[PATCH v5 5/9] kernel: Implement selective syscall userspace redirection

From: Gabriel Krisman Bertazi
Date: Mon Aug 10 2020 - 19:27:07 EST


Introduce a mechanism to quickly disable/enable syscall handling for a
specific process and redirect to userspace via SIGSYS. This is useful
for processes with parts that require syscall redirection and parts that
don't, but who need to perform this boundary crossing really fast,
without paying the cost of a system call to reconfigure syscall handling
on each boundary transition. This is particularly important for Windows
games running over Wine.

The proposed interface looks like this:

prctl(PR_SET_SYSCALL_USER_DISPATCH, <op>, <start_addr>, <end_addr>, [selector])

The range [<start_addr>,<end_addr>] is a part of the process memory map
that is allowed to by-pass the redirection code and dispatch syscalls
directly, such that in fast paths a process doesn't need to disable the
trap nor the kernel has to check the selector. This is essential to
return from SIGSYS to a blocked area without triggering another SIGSYS
from rt_sigreturn.

selector is an optional pointer to a char-sized userspace memory region
that has a key switch for the mechanism.
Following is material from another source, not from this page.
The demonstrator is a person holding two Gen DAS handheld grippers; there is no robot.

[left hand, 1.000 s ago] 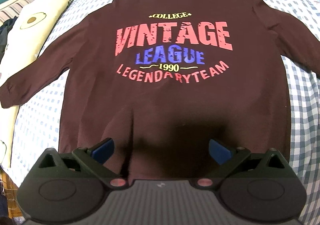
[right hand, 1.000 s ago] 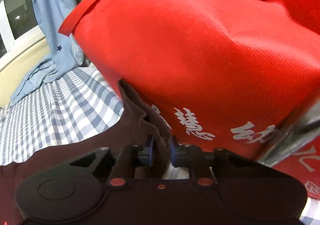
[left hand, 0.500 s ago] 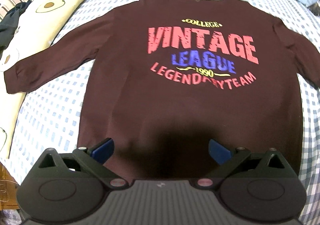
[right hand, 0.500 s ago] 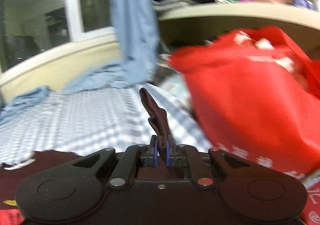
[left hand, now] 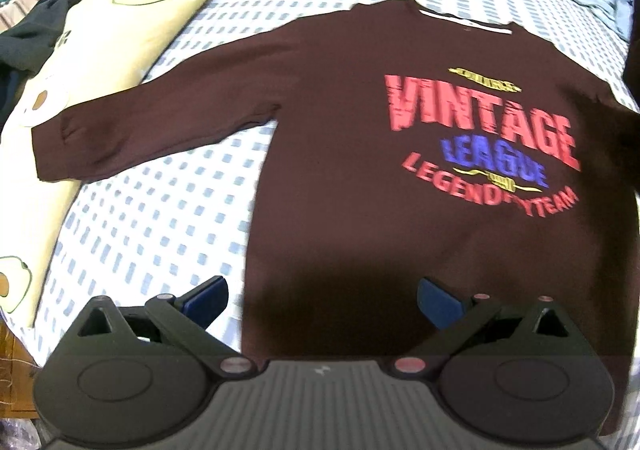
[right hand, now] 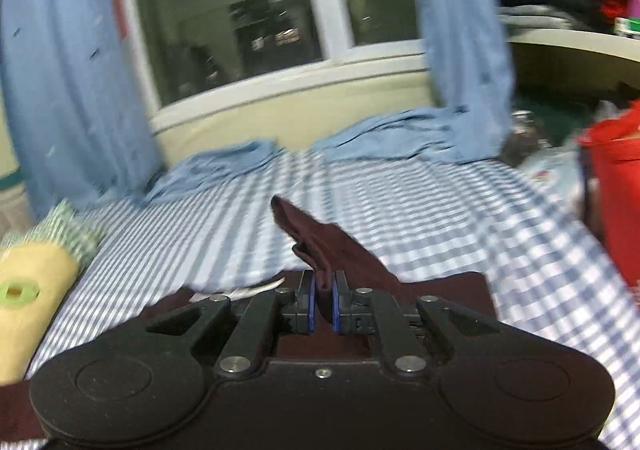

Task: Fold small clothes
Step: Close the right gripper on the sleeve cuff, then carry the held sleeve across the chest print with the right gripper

This key switch is set to
either PR_SYS_DISPATCH_ON, PR_SYS_DISPATCH_OFF to enable and disable the
redirection without calling the kernel.

The feature is meant to be set per-thread and it is disabled on
fork/clone/execv.

Internally, this doesn't add overhead to the syscall hot path, and it
requires very little per-architecture support. I avoided using seccomp,
even though it duplicates some functionality, due to previous feedback
that maybe it shouldn't mix with seccomp since it is not a security
mechanism. And obviously, this should never be considered a security
mechanism, since any part of the program can by-pass it by using the
syscall dispatcher.

For the sysinfo benchmark, which measures the overhead added to
executing a native syscall that doesn't require interception, the
overhead using only the direct dispatcher region to issue syscalls is
pretty much irrelevant. The overhead of using the selector goes around
40ns for a native (unredirected) syscall in my system, and it is (as
expected) dominated by the supervisor-mode user-address access. In
fact, with SMAP off, the overhead is consistently less than 5ns on my
test box.

An example code using this interface can be found at:
https://gitlab.collabora.com/krisman/syscall-disable-personality

Changes since v4:
(Andy Lutomirski)
- Allow sigreturn coming from vDSO
- Exit with SIGSYS instead of SIGSEGV on bad selector
(Thomas Gleixner)
- Use sizeof selector in access_ok
- Document usage of __get_user
- Use constant for state value
- Split out x86 parts
- Rebase on top of Gleixner's common entry code
- Don't expose do_syscall_user_dispatch

Changes since v3:
- NTR.

Changes since v2:
(Matthew Wilcox suggestions)
- Drop __user on non-ptr type.
- Move #define closer to similar defs
- Allow a memory region that can dispatch directly
(Kees Cook suggestions)
- Improve kconfig summary line
- Move flag cleanup on execve to begin_new_exec
- Hint branch predictor in the syscall path
(Me)
- Convert selector to char

Changes since RFC:
(Kees Cook suggestions)
- Don't mention personality while explaining the feature
- Use syscall_get_nr
- Remove header guard on several places
- Convert WARN_ON to WARN_ON_ONCE
- Explicit check for state values
- Rename to syscall user dispatcher

Cc: Matthew Wilcox <willy@xxxxxxxxxxxxx>
Cc: Andy Lutomirski <luto@xxxxxxxxxx>
Cc: Paul Gofman <gofmanp@xxxxxxxxx>
Cc: Kees Cook <keescook@xxxxxxxxxxxx>
Cc: linux-api@xxxxxxxxxxxxxxx
Signed-off-by: Gabriel Krisman Bertazi <krisman@xxxxxxxxxxxxx>
---
arch/Kconfig | 21 ++++++
fs/exec.c | 8 ++
include/linux/sched.h | 2 +
include/linux/syscall_intercept.h | 1 +
include/linux/syscall_user_dispatch.h | 29 ++++++++
include/uapi/linux/prctl.h | 5 ++
kernel/entry/Makefile | 1 +
kernel/entry/common.h | 15 ++++
kernel/entry/syscall_user_dispatch.c | 101 ++++++++++++++++++++++++++
kernel/sys.c | 5 ++
10 files changed, 188 insertions(+)
create mode 100644 include/linux/syscall_user_dispatch.h
create mode 100644 kernel/entry/common.h
create mode 100644 kernel/entry/syscall_user_dispatch.c

diff --git a/arch/Kconfig b/arch/Kconfig
index a1124481d910..76d8ccedaead 100644
--- a/arch/Kconfig
+++ b/arch/Kconfig
@@ -468,6 +468,27 @@ config SECCOMP_FILTER

See Documentation/userspace-api/seccomp_filter.rst for details.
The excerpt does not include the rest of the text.